Corte di Cassazione, Sezione 3|Civile, Ordinanza 7 ottobre 2024, n. 26180.
La presente pronuncia affronta, un caso di responsabilità medica in cui il paziente, ricoverato presso una clinica privata per un intervento chirurgico volto a trattare una neoplasia duodenale, è deceduto a seguito di complicanze che hanno determinato una serie di trasferimenti interospedalieri.
I familiari hanno chiamato in giudizio la Clinica, la quale a sua volta ha chiamato in giudizio i medici coinvolti nell'intervento.
Mentre il Tribunale di primo grado aveva escluso responsabilità, la Corte d'Appello ha condannato la Clinica al risarcimento, ritenendo imprudente aver eseguito l'intervento in una struttura priva di sala rianimazione.
La Cassazione ha accolto parzialmente il ricorso della Clinica (che nel frattempo aveva transatto con gli eredi), annullando con rinvio la sentenza d'appello per diverse ragioni.
I giudici d'appello si sono discostati dalla CTU senza adeguata motivazione.
Non hanno valutato che la clinica era autorizzata a eseguire interventi pur in assenza di sala rianimazione.
Non hanno considerato che il paziente era consapevole dell'assenza di sala rianimazione.
Non hanno valutato adeguatamente il ruolo causale delle cure ricevute successivamente nell'ospedale di Formia.
CONSIDERAZIONI
CTU E L'OBBLIGO DI MOTIVAZIONE:
La sentenza afferma chiaramente al punto 6: "Vero è che i giudici di merito motivano le loro ragioni, ossia danno conto del perché hanno ritenuto colpevole la condotta dei medici chirurghi, ma, come evidenziato dalla ricorrente, non si sono confrontati con l'opposta valutazione del consulente tecnico: l'onere del giudice di motivare in caso di dissenso rispetto al CTU impone di tenere in considerazione gli argomenti da quest'ultimo utilizzati e contraddirli specificamente."
La Corte sottolinea che non è sufficiente una motivazione autonoma, ma è necessario un confronto specifico con le conclusioni del CTU: "I giudici di appello hanno prospettato una loro ricostruzione, ma senza tenere in conto, e dunque senza confutare, quella dei consulenti tecnici."
La Corte pertanto ribadisce il principio secondo cui il giudice può discostarsi dalla CTU, ma deve motivare specificamente le ragioni del dissenso confutando gli argomenti tecnici.

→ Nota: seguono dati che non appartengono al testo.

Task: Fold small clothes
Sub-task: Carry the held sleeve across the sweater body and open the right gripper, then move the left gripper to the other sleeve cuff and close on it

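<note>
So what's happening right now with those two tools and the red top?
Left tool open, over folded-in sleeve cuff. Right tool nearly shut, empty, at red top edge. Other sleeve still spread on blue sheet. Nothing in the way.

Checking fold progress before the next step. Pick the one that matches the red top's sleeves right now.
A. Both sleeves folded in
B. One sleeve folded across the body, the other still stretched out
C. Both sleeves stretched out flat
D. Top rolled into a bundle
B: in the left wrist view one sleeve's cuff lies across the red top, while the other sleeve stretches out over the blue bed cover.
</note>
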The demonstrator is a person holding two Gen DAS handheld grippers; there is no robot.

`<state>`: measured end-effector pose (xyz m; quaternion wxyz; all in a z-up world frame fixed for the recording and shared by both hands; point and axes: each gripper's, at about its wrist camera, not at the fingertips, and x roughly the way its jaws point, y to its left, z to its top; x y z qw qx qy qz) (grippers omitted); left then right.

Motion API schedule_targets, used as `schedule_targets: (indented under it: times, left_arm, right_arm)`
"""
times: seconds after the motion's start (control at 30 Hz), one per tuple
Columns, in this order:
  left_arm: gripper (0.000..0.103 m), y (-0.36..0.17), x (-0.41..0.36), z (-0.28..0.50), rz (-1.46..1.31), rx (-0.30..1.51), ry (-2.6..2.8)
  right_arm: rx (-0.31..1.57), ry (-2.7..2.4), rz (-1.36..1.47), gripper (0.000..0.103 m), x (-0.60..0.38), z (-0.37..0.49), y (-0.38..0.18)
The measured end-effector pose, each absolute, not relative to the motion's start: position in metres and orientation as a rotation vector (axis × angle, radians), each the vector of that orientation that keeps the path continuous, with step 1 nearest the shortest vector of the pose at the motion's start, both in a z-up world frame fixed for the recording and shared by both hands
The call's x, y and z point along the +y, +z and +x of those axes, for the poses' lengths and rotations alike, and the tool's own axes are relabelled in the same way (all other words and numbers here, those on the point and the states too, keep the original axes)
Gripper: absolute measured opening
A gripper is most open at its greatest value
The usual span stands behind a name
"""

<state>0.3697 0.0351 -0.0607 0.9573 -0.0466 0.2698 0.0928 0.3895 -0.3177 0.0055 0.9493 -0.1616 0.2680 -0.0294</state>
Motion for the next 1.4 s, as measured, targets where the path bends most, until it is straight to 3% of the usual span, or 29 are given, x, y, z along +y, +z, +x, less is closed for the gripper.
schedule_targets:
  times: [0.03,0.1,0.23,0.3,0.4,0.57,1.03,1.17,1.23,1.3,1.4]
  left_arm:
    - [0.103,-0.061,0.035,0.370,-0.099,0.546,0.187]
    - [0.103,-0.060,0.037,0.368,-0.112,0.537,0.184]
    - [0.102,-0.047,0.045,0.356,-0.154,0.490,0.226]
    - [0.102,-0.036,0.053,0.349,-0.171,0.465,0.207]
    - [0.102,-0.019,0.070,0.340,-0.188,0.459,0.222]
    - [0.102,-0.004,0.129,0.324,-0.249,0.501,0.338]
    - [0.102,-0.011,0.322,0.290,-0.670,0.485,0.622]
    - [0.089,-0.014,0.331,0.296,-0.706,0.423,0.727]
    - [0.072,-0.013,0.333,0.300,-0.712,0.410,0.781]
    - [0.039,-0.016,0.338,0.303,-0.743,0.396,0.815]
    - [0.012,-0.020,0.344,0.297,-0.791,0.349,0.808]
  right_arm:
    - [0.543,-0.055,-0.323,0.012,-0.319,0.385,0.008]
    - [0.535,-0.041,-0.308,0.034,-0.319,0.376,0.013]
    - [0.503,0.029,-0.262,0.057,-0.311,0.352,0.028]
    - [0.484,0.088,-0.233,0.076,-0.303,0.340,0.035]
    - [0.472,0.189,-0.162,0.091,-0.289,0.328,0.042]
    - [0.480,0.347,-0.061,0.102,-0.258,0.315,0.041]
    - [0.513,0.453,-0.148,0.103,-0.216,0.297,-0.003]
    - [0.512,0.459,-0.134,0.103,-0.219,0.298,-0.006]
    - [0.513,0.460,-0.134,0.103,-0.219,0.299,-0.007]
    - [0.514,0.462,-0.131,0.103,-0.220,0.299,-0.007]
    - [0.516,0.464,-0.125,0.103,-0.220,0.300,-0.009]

RAPPORTO TRA AUTORIZZAZIONI E RESPONSABILITÀ
La sentenza affronta anche il tema del rapporto tra autorizzazioni amministrative e responsabilità civile: il fatto che una struttura sia autorizzata a determinate attività non esclude la possibilità di configurare una colpa generica, ma questa deve essere specificamente individuata e non può coincidere con la mera assenza di dotazioni non richieste dall'autorizzazione stessa.
CONSENSO INFORMATO
Al punto 9, la sentenza evidenzia l'importanza della consapevolezza del paziente: "Il fatto allegato era in un certo senso decisivo, poiché indicativo di una condotta del paziente di accettazione del rischio, e comunque incidente sulla valutazione della colpa, nei termini di imprudenza, della clinica o dei suoi medici, di effettuare in sede l'intervento."
La Corte rileva che il paziente "era un dipendente di quella clinica, ed aveva chiesto espressamente di essere operato lì e proprio dal medico."
VALUTAZIONE DEL NESSO CAUSALE
Ai punti 6 e 10, la Corte enfatizza l'importanza di valutare tutte le concause. In particolare: "era emerso dalle consulenze che la condotta dei sanitari dell'ospedale di Formia era stata negligente in maniera rilevante, e questa indicazione dei CTU rilevava sul piano dell'accertamento del nesso di causa. I giudici di merito non se ne fanno carico."
La Corte sottolinea che i CTU "avevano escluso la rilevanza causale dell'assenza di una sala di rianimazione presso la clinica, atteso l'immediato e tempestivo trasferimento del paziente all'ospedale di Formia."
CONCLUSIONI
La Cassazione con questa pronuncia pone particolare attenzione circa alcuni elementi.
Fornisce linee guida precise sul rapporto tra giudice e CTU.
Delinea i confini tra autorizzazione amministrativa e responsabilità civile.
Valorizza il ruolo del consenso informato nella valutazione della colpa.
Riafferma l'importanza di una valutazione completa del nesso causale.